Diablo Retirement: Pennies Now to Save Billions Later
Published by the Natural Resources Defense Fund
Pacific Gas and Electric Co.
Will the retirement and replacement of California’s last nuclear power plant increase costs for customers? NRDC and the plant’s owner, the Pacific Gas & Electric Company, agree that running Diablo Canyon Nuclear Power Plant after 2025 would cost more than replacing it with cleaner, zero-carbon resources, led by energy efficiency and renewable energy like wind and solar.
PG&E recently alerted its 5 million customers in northern and central California via a utility bill insert that the utility has proposed a short-term 1.6 percent increase to begin the transition from nuclear energy to resources that will not increase greenhouse gas emissions. How can these cost statements be reconciled?

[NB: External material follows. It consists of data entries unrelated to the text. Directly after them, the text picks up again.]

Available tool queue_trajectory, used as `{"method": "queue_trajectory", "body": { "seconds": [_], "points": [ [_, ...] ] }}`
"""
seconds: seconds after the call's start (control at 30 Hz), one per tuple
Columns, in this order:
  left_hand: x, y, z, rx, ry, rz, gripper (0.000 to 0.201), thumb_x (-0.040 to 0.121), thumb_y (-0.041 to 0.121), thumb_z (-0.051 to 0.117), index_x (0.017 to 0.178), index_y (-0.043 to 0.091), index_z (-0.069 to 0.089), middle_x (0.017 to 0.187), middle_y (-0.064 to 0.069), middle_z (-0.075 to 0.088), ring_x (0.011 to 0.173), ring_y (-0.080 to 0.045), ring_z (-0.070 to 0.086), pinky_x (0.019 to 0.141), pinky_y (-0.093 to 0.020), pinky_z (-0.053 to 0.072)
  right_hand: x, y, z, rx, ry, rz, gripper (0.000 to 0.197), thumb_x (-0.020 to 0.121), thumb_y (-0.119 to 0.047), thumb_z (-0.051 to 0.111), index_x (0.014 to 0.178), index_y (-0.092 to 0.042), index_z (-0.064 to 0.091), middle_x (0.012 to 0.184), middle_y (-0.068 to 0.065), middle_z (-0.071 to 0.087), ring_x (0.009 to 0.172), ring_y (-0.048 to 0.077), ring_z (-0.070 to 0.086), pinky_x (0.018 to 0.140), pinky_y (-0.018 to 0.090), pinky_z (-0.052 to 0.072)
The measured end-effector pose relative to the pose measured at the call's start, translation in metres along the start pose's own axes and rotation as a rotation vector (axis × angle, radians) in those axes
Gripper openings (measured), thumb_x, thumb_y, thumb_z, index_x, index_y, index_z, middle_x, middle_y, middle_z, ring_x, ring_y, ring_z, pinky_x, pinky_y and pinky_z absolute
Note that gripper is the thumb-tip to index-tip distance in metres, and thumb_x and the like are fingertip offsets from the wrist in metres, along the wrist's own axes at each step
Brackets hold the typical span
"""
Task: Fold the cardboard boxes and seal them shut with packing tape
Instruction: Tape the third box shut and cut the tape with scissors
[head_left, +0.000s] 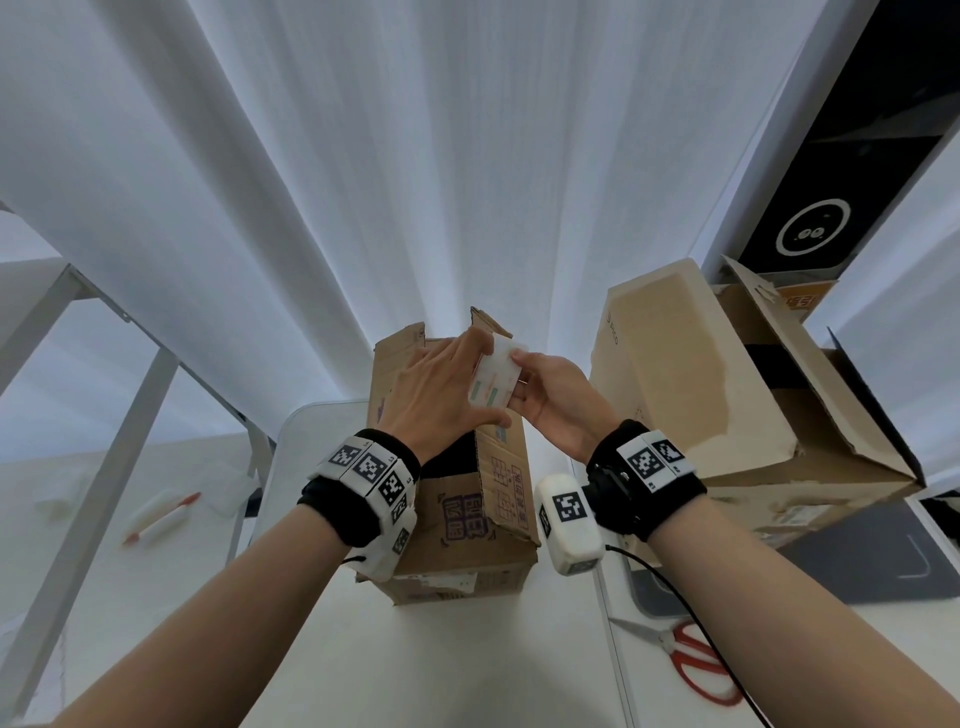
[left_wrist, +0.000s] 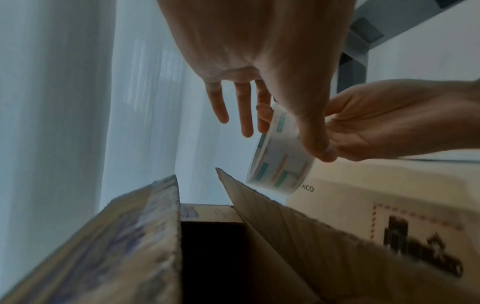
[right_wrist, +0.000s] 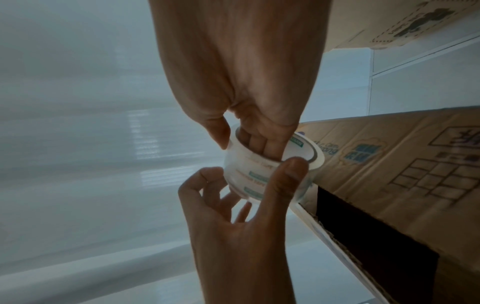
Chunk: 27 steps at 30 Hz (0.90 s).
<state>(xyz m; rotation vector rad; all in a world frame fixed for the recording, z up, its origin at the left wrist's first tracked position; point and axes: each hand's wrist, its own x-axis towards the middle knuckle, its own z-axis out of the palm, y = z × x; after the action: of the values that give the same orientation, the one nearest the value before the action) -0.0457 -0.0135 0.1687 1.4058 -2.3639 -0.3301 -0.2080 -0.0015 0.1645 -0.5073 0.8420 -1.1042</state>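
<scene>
A roll of clear packing tape (head_left: 500, 382) with green and orange print is held in the air by both hands. Below it a small cardboard box (head_left: 467, 525) with purple print stands upright, its top flaps raised. My left hand (head_left: 480, 382) pinches the roll (left_wrist: 280, 168) between thumb and index finger, the other fingers spread. My right hand (head_left: 519, 376) grips it from the right. In the right wrist view its fingers (right_wrist: 259, 144) sit inside the roll's core (right_wrist: 249, 174) with the thumb outside. The box's dark inside (left_wrist: 210, 257) shows between the flaps.
A larger brown box (head_left: 691, 374) with torn open flaps lies to the right, partly on a grey mat (head_left: 857, 561). Red-handled scissors (head_left: 696, 660) lie on the white table (head_left: 415, 665) at the front right. A second table (head_left: 104, 519) stands left. White curtains hang behind.
</scene>
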Motion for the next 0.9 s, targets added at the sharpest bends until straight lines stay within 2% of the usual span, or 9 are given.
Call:
{"method": "queue_trajectory", "body": {
  "seconds": [0.07,0.1,0.2,0.27,0.33,0.4,0.57,0.73,0.9],
  "points": [
    [0.0,0.005,-0.002,-0.339,0.022,-0.102,0.07,0.07,0.049,0.083,0.12,0.025,0.04,0.104,0.012,0.06,0.093,-0.008,0.062,0.077,-0.02,0.052,-0.001,0.0,0.0,0.023,-0.037,0.003,0.036,0.105,-0.013,0.04,0.136,0.003,0.052,0.121,0.023,0.066,0.109,0.032,0.065,0.087,0.039,0.059],
    [0.002,0.01,-0.004,-0.51,0.055,-0.189,0.058,0.08,0.038,0.079,0.122,0.02,0.044,0.102,0.012,0.062,0.091,-0.006,0.063,0.072,-0.014,0.052,0.0,0.0,0.0,0.028,-0.056,0.001,0.035,0.105,-0.013,0.042,0.134,0.005,0.052,0.124,0.025,0.064,0.11,0.033,0.064,0.089,0.039,0.058],
    [0.01,0.025,-0.015,-0.789,0.158,-0.438,0.02,0.098,0.011,0.054,0.117,0.005,0.058,0.091,0.01,0.061,0.077,0.0,0.059,0.054,-0.006,0.045,0.001,0.003,0.001,0.033,-0.053,-0.009,0.016,0.102,-0.008,0.048,0.115,-0.002,0.055,0.109,0.019,0.067,0.094,0.027,0.067,0.089,0.038,0.055],
    [0.014,0.031,-0.018,-0.925,0.162,-0.569,0.017,0.1,0.011,0.046,0.104,0.004,0.061,0.081,0.005,0.057,0.067,-0.005,0.055,0.048,-0.013,0.045,0.001,0.006,0.0,0.038,-0.058,-0.028,0.006,0.101,-0.005,0.049,0.103,-0.009,0.054,0.102,0.014,0.069,0.088,0.024,0.067,0.088,0.038,0.054],
    [0.017,0.036,-0.017,-1.031,0.121,-0.656,0.024,0.101,0.015,0.041,0.084,0.01,0.057,0.072,0.001,0.056,0.058,-0.01,0.054,0.047,-0.022,0.045,0.001,0.006,0.0,0.028,-0.082,-0.041,0.007,0.101,-0.004,0.05,0.101,-0.011,0.053,0.106,0.015,0.067,0.089,0.024,0.067,0.087,0.036,0.055],
    [0.018,0.037,-0.011,-1.058,0.056,-0.673,0.03,0.102,0.02,0.035,0.078,0.015,0.053,0.072,-0.002,0.056,0.055,-0.01,0.054,0.047,-0.022,0.043,0.001,0.007,0.001,0.018,-0.09,-0.045,0.008,0.101,-0.003,0.05,0.104,-0.011,0.052,0.11,0.016,0.066,0.09,0.025,0.066,0.087,0.035,0.055],
    [0.02,0.034,-0.002,-1.139,0.088,-0.691,0.023,0.098,0.018,0.034,0.079,0.015,0.047,0.075,-0.005,0.049,0.066,-0.017,0.048,0.055,-0.028,0.039,0.0,0.009,0.001,0.003,-0.105,-0.049,0.009,0.101,-0.003,0.05,0.107,-0.01,0.05,0.115,0.018,0.064,0.09,0.024,0.067,0.083,0.032,0.058],
    [0.022,0.031,0.0,-1.168,0.068,-0.713,0.02,0.096,0.016,0.035,0.078,0.015,0.046,0.071,-0.004,0.046,0.06,-0.015,0.046,0.051,-0.027,0.038,0.0,0.009,0.0,-0.041,-0.114,-0.06,0.011,0.1,-0.002,0.05,0.105,-0.011,0.054,0.12,0.021,0.062,0.095,0.026,0.065,0.09,0.033,0.056],
    [0.023,0.03,0.002,-1.164,0.078,-0.721,0.017,0.096,0.017,0.034,0.083,0.013,0.045,0.077,-0.009,0.044,0.065,-0.018,0.043,0.055,-0.03,0.036,0.001,0.011,0.001,-0.041,-0.114,-0.067,0.012,0.1,-0.001,0.05,0.105,-0.011,0.054,0.12,0.02,0.061,0.097,0.025,0.064,0.092,0.033,0.054]
  ]
}}
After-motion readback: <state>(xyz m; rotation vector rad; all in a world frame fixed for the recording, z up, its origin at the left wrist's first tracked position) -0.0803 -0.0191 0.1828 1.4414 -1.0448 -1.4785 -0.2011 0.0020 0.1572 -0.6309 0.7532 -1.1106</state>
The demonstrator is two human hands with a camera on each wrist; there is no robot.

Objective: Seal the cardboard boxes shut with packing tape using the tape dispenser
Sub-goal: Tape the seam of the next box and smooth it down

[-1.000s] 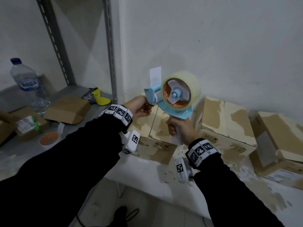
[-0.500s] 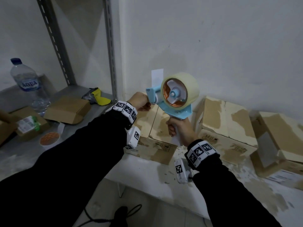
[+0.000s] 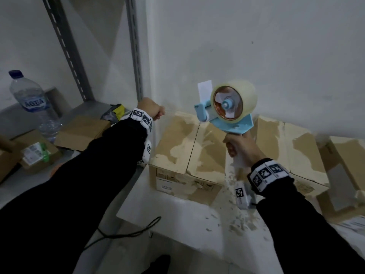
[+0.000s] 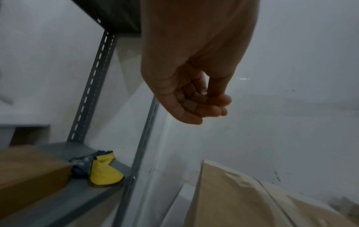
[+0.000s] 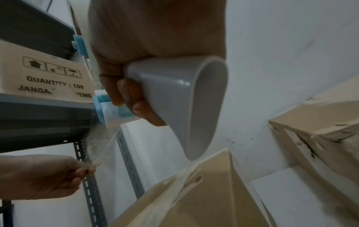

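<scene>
We held the tape dispenser [image 3: 227,109] up in the middle of the head view, above the nearest cardboard box [image 3: 189,147], with the roll [image 3: 235,101] facing us, probably so the mouth stayed clear and the tape could run out freely before being laid along the box's centre seam. Our right hand [image 3: 242,149] was wrapped round the grey handle [image 5: 180,98], fingers curled tightly about it, thumb and forefinger close under the blue frame. Our left hand [image 3: 152,109] sat to the left of the dispenser at about the same height, drawn away from it; in the right wrist view, lower left, a clear strip of tape [image 5: 99,147] stretched from the dispenser's mouth down to its fingertips [image 5: 87,170], which were pinched together on the free end. The left wrist view showed those fingers bunched narrowly against the thumb, with almost no gap; the tape itself was too transparent to make out there. The box lay just below and between both hands, flaps down, its seam not yet covered, as far as we could judge. More boxes stood to the right along the wall.
</scene>
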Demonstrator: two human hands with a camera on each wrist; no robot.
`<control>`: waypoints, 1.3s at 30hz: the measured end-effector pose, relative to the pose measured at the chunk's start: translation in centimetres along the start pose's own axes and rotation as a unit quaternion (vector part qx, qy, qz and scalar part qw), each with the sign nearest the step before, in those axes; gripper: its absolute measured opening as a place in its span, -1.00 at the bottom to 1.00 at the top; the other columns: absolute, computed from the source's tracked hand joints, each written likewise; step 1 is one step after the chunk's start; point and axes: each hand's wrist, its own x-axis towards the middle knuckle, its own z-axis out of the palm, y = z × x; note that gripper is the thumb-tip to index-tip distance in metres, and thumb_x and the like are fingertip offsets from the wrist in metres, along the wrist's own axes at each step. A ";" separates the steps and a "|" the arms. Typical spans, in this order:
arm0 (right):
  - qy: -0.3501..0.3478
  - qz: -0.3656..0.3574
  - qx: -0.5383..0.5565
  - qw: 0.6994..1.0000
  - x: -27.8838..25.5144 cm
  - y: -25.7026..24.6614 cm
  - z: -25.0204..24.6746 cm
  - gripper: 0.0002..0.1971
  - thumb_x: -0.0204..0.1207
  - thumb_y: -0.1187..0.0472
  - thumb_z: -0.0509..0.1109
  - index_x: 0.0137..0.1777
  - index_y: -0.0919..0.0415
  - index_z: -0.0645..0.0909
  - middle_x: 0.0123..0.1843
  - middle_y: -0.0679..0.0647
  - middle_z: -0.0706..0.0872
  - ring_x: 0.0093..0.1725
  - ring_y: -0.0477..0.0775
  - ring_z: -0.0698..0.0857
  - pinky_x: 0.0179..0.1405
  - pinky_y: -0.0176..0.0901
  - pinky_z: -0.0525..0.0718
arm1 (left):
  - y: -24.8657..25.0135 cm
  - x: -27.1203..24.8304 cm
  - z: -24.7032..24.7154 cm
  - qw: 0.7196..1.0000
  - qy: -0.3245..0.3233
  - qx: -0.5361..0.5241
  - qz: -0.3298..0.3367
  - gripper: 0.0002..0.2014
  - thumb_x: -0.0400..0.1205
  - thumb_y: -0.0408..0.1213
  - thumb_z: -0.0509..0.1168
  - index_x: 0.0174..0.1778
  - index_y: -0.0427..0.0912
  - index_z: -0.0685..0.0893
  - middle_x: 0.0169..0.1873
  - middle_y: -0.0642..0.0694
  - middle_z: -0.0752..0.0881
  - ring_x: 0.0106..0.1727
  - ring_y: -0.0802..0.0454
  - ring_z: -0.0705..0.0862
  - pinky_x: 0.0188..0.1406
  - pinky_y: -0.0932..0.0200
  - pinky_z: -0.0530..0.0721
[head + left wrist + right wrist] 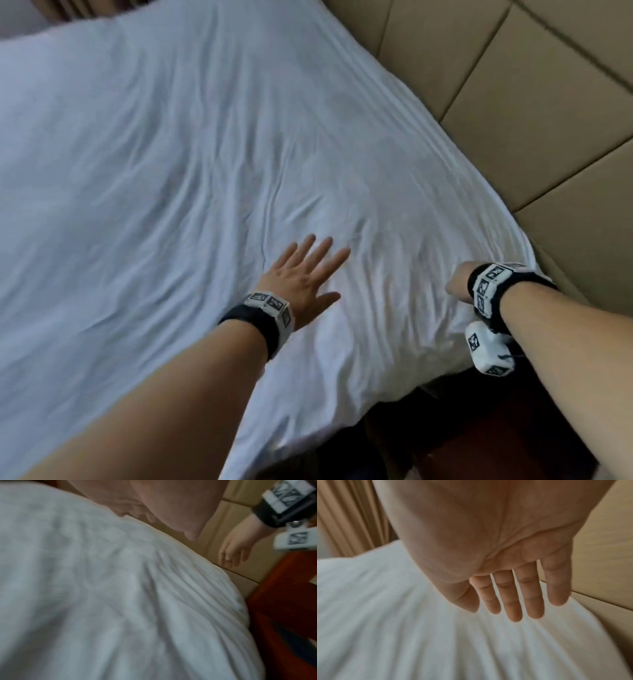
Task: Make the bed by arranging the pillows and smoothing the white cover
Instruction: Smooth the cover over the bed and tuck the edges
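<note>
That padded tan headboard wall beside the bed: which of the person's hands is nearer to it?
Right. The right hand is at the white cover's corner, close to the padded tan headboard wall. The left hand lies flat on the cover, farther in from that wall.

In the head view the right hand (457, 286) shows only its heel beside the crumpled white fabric cover (205, 171); its fingers are hidden behind the black wrist strap (486, 291). The cover runs off the left and bottom edges. Both wrist views are blurred, so the cover's creases smear. In the left wrist view the left hand (154, 500) is cut off by the top edge.
</note>
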 end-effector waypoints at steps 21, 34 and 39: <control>0.350 -0.357 -0.080 0.863 7.4 -41.8 -20.1 -0.14 0.54 -0.46 -0.02 0.74 -0.14 -0.22 0.78 0.00 -0.25 0.74 0.25 -0.20 0.69 0.26 -0.17 | -27.6 -8.8 7.5 0.836 0.024 -0.132 -0.532 -0.17 0.58 0.57 -0.18 0.66 0.42 -0.45 0.75 -0.04 -0.44 0.78 -0.27 -0.34 0.70 -0.48 -0.16; 0.243 -0.351 -0.134 0.894 11.7 -43.4 -16.0 -0.07 0.46 -0.56 -0.13 0.69 -0.17 -0.42 0.72 -0.03 -0.47 0.70 0.18 -0.42 0.64 0.30 -0.37 | -22.5 -6.1 15.7 0.874 -0.008 -0.139 -0.467 -0.17 0.56 0.57 -0.26 0.72 0.37 -0.34 0.74 -0.13 -0.47 0.72 -0.32 -0.51 0.56 -0.59 -0.37; 0.220 -0.339 -0.129 0.905 10.3 -41.4 -12.3 -0.08 0.47 -0.56 -0.13 0.68 -0.19 -0.45 0.71 -0.04 -0.51 0.69 0.17 -0.45 0.63 0.32 -0.40 | -19.5 -7.9 17.1 0.890 0.003 -0.126 -0.439 -0.16 0.58 0.57 -0.26 0.73 0.34 -0.33 0.76 -0.15 -0.43 0.73 -0.33 -0.47 0.57 -0.60 -0.35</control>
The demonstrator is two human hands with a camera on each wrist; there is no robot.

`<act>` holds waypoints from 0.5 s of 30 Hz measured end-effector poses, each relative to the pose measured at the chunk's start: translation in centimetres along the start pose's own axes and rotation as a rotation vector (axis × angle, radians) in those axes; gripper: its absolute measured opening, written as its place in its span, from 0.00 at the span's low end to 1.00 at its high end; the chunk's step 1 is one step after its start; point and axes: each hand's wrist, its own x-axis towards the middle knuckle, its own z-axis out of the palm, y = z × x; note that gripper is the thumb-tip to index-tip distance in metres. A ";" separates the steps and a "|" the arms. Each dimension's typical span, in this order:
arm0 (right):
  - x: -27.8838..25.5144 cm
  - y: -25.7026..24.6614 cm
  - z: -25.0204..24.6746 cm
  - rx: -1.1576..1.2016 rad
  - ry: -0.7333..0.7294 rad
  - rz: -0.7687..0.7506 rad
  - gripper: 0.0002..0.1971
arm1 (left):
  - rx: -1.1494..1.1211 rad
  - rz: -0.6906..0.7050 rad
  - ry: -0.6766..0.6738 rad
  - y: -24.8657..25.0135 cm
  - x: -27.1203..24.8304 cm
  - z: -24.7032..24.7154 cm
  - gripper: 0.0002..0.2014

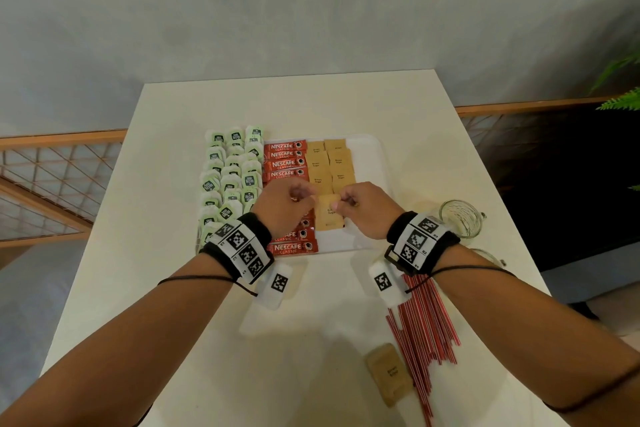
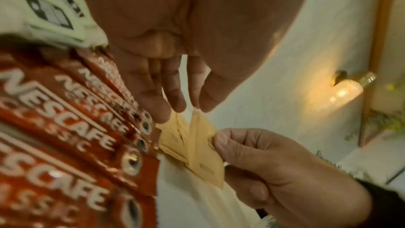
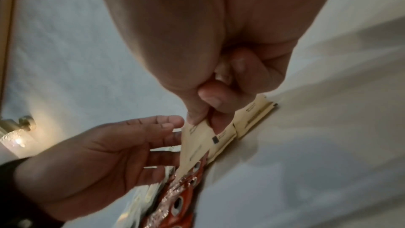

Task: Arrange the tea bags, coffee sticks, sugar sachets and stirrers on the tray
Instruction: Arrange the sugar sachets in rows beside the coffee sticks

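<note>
On the white tray (image 1: 367,163) lie green tea bags (image 1: 231,170) at the left, red coffee sticks (image 1: 284,163) in the middle and brown sugar sachets (image 1: 329,163) to their right. Both hands meet over the tray at one more sugar sachet (image 1: 329,217) (image 2: 203,153) (image 3: 197,145), tilted up by its far edge. My right hand (image 1: 343,201) (image 3: 203,117) pinches its right top corner between thumb and forefinger. My left hand (image 1: 305,196) (image 2: 197,107) has nearly straight fingers, whose tips touch the sachet's left top corner. Red stirrers (image 1: 426,322) lie loose on the table.
One brown sachet (image 1: 389,373) lies on the table near the front, left of the stirrers. A glass jar (image 1: 460,218) stands right of the tray, with a second glass (image 1: 489,255) partly hidden behind my right wrist. The tray's right part is bare. Railings flank the table.
</note>
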 end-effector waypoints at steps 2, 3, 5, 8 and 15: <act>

In the short term, the average residential customer’s bill would go up about 5 cents a day if the joint proposal to retire and replace Diablo Canyon is approved by the California Public Utilities Commission (CPUC), as recommended by three national environmental groups, a prominent community group (the Alliance for Nuclear Responsibility) the plant’s owner, and its principal unions. Most of that represents payments to plant workers and local authorities, to ensure that the 2025 retirement of the plant near San Luis Obispo, 250 miles south of San Francisco, is achieved without premature loss of skilled workers and infrastructure, along some initial procurement of zero carbon resources, starting with energy efficiency upgrades for buildings and equipment.
Once Diablo Canyon is retired, however, NRDC estimates that Californians will save at least $1 billion compared to the high cost of refurbishing an aging nuclear plant, which was initially designed a half century ago, and relicensing it to operate through 2044. In addition to lower overall electricity demand, the costs of renewable power are decreasing. At the same time, running a huge baseload nuclear plant designed to operate around-the-clock is a roadblock to replacing polluting power plants with emissions-free renewable energy that ramps up and down. For example, California at times today throws away solar energy at midday because it exceeds customers’ electricity needs and storage capacity is insufficient.
Diablo Canyon represents the world’s first nuclear power plant retirement to be conditioned on full replacement with lower cost zero-carbon resources. While nuclear plants are low-carbon facilities, they also are relatively costly, have other environmental impacts, and reduce the flexibility of electricity systems.
In fact, operating Diablo Canyon nuclear power plant past its 2025 license expiration would cost more than twice what many had anticipated, and significantly more than replacing it with energy efficiency and renewable resources, according to the analysis PG&E submitted to the CPUC—which regulates the state’s private utilities—in August. By PG&E’s reckoning, continuing to run Diablo Canyon after 2025 could cost more than $1.7 billion annually.
The 30-day public comment period for the Joint Proposal is now closed and the CPUC is weighing the proposal.
Is 5 cents a day worth paying temporarily to achieve those savings and accelerate progress in California’s clean energy transition—and gain long-term savings for PG&E customers? For NRDC, the answer is an emphatic yes and we hope the California PUC will agree.